After the initial allegations against Franken, Trump criticized him on Twitter, writing, “The Al Frankenstien picture is really bad, speaks a thousand words.” By contrast, the president, who denied accusations of harassment or sexual assault from more than a dozen women during his campaign, endorsed Moore a week before the Dec. 12 Alabama election, saying he needed another Republican vote in the Senate to counter Democrats.

The ground has been shifting rapidly in the past two months since multiple allegations of sexual assault brought down one of the most powerful men in Hollywood, Harvey Weinstein. Other executives and high-profile men from the entertainment, business and media worlds also have found themselves ousted from positions of power in recent weeks after being accused of mistreating women.

‘Saturday Night Live’

Franken is a former writer and cast member on NBC’s “Saturday Night Live.” His initial election, which in 2009 gave Democrats the 60 votes needed to overcome Republican filibusters, was so close that it was contested to the Minnesota Supreme Court.
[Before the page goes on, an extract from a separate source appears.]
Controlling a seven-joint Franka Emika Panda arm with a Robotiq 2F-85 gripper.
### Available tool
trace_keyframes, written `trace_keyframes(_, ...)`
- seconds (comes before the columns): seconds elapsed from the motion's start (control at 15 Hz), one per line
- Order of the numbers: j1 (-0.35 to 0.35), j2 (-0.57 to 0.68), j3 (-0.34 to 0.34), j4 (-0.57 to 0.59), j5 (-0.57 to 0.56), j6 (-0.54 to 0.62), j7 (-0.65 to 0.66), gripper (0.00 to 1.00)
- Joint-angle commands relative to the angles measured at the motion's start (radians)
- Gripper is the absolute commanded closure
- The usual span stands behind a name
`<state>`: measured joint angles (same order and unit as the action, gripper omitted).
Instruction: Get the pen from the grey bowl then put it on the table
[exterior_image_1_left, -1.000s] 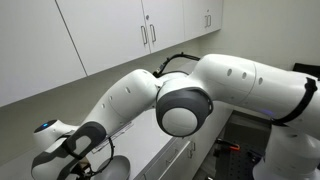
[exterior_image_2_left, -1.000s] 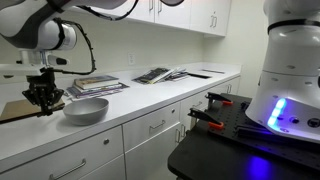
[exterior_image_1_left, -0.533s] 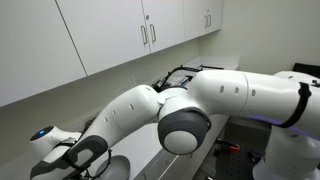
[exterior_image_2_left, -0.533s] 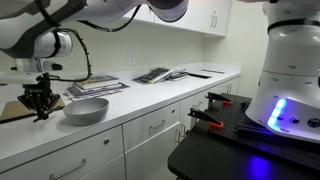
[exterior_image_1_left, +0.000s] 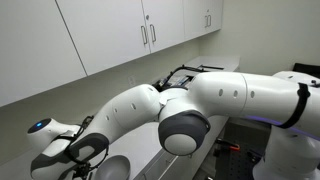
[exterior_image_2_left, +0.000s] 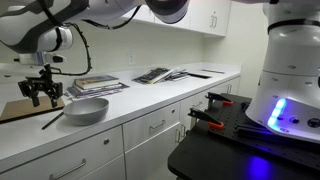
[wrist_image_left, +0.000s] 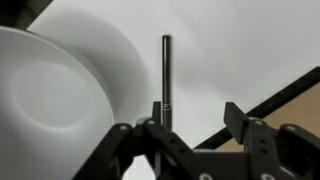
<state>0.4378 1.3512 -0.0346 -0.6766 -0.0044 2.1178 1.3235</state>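
- White counter setup: long white table (exterior_image_2_left: 140, 98) with drawer fronts (exterior_image_2_left: 150, 130) underneath and white wall cabinets (exterior_image_2_left: 185, 12) up top.
- pen (exterior_image_2_left: 53, 120) is out of the bowl. It's lying flat on the table just beside the grey bowl (exterior_image_2_left: 87, 110), on the side toward the brown pad (exterior_image_2_left: 18, 108), and it sits at a slant in that exterior view.
- gripper (exterior_image_2_left: 43, 96) hangs above that spot pointing down, jaws spread wide with nothing in them. There's a clear gap of air between it and the pen.
- wrist view backs that up: pen (wrist_image_left: 166, 70) is a thin dark stick on bare white table (wrist_image_left: 240, 40). The bowl (wrist_image_left: 50, 90) curves in on one side and a corner of the pad (wrist_image_left: 290, 95) shows on the other.
- same view, the gripper's (wrist_image_left: 195, 125) two fingers sit well apart at the bottom edge. The pen's near end shows between them, not pinched.
- stack of books (exterior_image_2_left: 95, 86) sits behind the bowl by the wall, with some open magazines (exterior_image_2_left: 160, 74) further along.
- in an exterior view the arm (exterior_image_1_left: 190, 100) fills most of the frame, so I can't make out the pen there.
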Motion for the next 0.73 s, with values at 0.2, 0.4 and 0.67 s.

Franken was eventually declared the winner over Republican Senator Norm Coleman by 312 votes.

Before Minnesota Democrats endorsed Franken at the party’s 2008 nominating convention, he faced questions about his attitudes toward women after Republicans circulated an article he wrote for Playboy in 2000. In the column, “Porn-O-Rama,” Franken wrote about a fictitious futuristic “sex institute” and described in graphic detail having sex with machines and humans.

Minnesota Republicans also circulated 13-year-old jokes he made about rape while proposing a skit on the set of “Saturday Night Live.”
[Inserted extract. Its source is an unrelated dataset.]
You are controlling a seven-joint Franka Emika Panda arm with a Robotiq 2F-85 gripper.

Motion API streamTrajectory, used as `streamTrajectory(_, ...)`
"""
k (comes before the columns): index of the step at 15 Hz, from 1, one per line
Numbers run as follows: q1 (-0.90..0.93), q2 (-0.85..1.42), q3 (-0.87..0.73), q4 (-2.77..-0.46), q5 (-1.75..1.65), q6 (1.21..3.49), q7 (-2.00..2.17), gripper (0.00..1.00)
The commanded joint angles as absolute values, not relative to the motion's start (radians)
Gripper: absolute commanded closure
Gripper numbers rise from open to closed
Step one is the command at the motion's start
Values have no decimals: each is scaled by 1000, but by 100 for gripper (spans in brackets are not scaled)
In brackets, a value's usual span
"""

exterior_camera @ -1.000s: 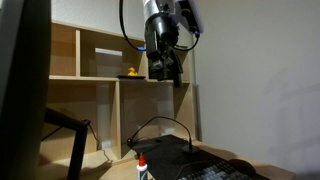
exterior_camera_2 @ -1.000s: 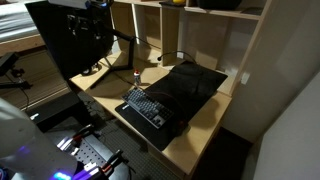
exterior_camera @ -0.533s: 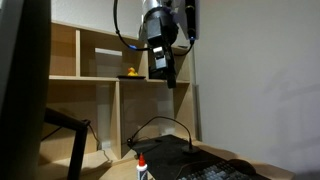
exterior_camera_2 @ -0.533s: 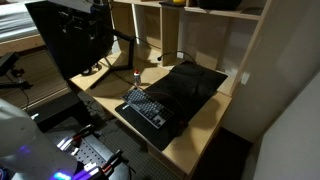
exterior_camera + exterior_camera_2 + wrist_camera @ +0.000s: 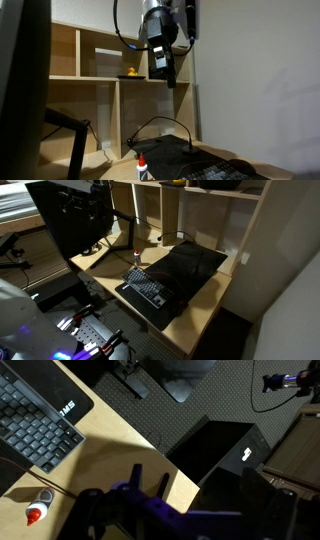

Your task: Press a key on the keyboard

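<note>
The flat black keyboard lies on a black mat near the front edge of the wooden desk; it also shows in an exterior view at the bottom and in the wrist view at the upper left. My gripper hangs high above the desk, level with the shelf, far from the keys. In the wrist view its two dark fingers stand a little apart over bare wood and hold nothing. The gripper does not clearly show in the exterior view that looks down on the desk.
A small glue bottle with a red cap stands beside the mat. A wooden shelf unit with a yellow duck backs the desk. A black cable arcs over the mat. A dark box sits below the desk edge.
Between one second and half a second ago the gripper turned about its axis and rose slightly. Since then nothing has moved.
</note>
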State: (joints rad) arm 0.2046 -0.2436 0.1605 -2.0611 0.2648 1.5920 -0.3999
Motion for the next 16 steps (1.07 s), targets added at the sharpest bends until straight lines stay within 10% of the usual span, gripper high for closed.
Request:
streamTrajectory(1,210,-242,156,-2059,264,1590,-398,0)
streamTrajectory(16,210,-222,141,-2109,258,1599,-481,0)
In office, Franken portrayed himself as an advocate for women’s rights and gender equality. Responding to the allegations in November, Franken specifically apologized to those who "counted on me to be a champion for women."

Franken has written four books that made the New York Times bestseller list: “Rush Limbaugh is a Big Fat Idiot,” “Lies and the Lying Liars Who Tell Them,” “The Truth” and most recently “Al Franken, Giant of the Senate.” After the sexual harassment allegations emerged, he canceled early dates in a planned tour to promote that book.